Please visit the link provided for the complete story.

More stories.

posted on Jan, 11 2007 @ 03:40 AM

The Marine and Coastal Resources Department is devising a plan to limit land loss due to erosion at 30 locations along Thailand's coastlines, the department said yesterday. The department announced its plan after His Majesty the King expressed concern over coastal erosion.

Experts say erosion has become more ferocious due to inappropriate development along the country's beaches and changing wind patterns due to global climate change.

Please visit the link provided for the complete story.

If the king hadn't expressed concern, probably nobody would had bother to do anything about it - cept getting a house in the hills of course.

''We will first focus on three areas in Bangkok, Samut Prakan, and Chachoengsao,'' said the department's coastal area management section chief Surapol Krishnamra. Mr Surapol said the department had already set a budget of 41 million baht to solve the problem in the three provinces.

Bangkok has reported a loss of more than one square kilometre of land along five kilometres of shoreline in Bang Khunthian district alone.

The northeastern monsoon, which intensifies coastal erosion during this period each year, continued to hit southern provinces yesterday.

Strong winds prompted local authorities in Songkhla province to place piles of sandbags at the foot of pine trees on Samila beach, to prevent them from falling down.

Authorities also put up warning signs urging tourists to be extra careful when strolling along the beach.

Strong winds also damaged 11 houses in tambon Ban Kuan in Muang district in Satun.

And off Phuket island in the Andaman sea, marine police rushed to help a Dutch tourist after rough seas damaged his boat's engine near Ko Yao islet.

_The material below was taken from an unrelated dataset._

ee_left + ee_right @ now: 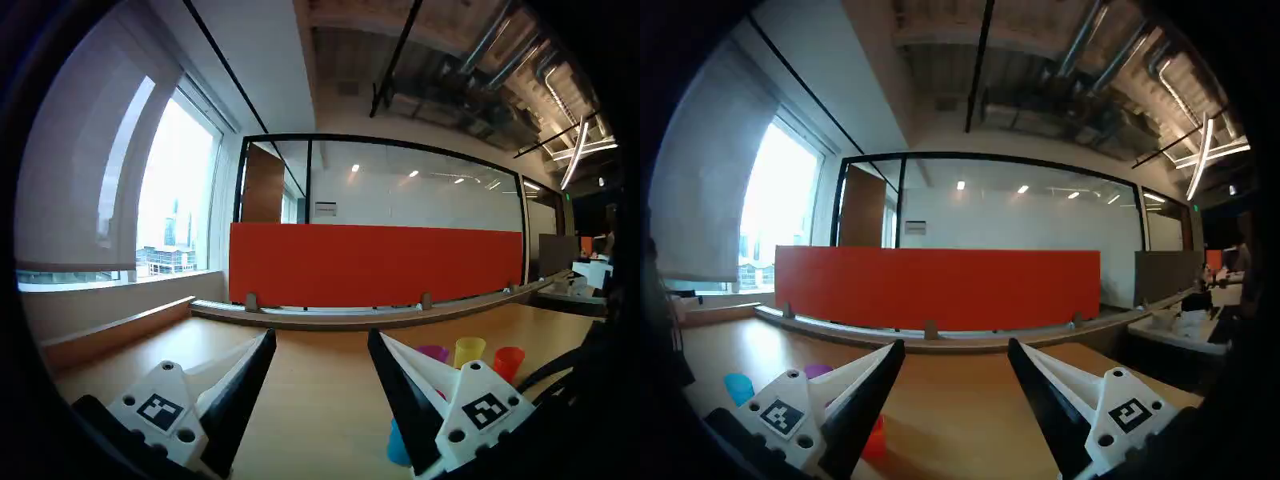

Please visit the link provided for the complete story.

Within a decade, likely less than a half, this will be a major problem for Bangkok and the heavy populated munucipalities round the bend of the Gulf.

I can only say the monsoon which is merely a strong foehn wind in these parts, is pretty steady this year.

Just keeps on blowin'..

posted on Jan, 11 2007 @ 07:21 AM
Similar problem had occurred in Panama City Beach, Florida, back in the 90's. Their solution was to add more plant life on the sands of the beach. The plants would anchor much of the sand to the ground, keeping erosion from occurring.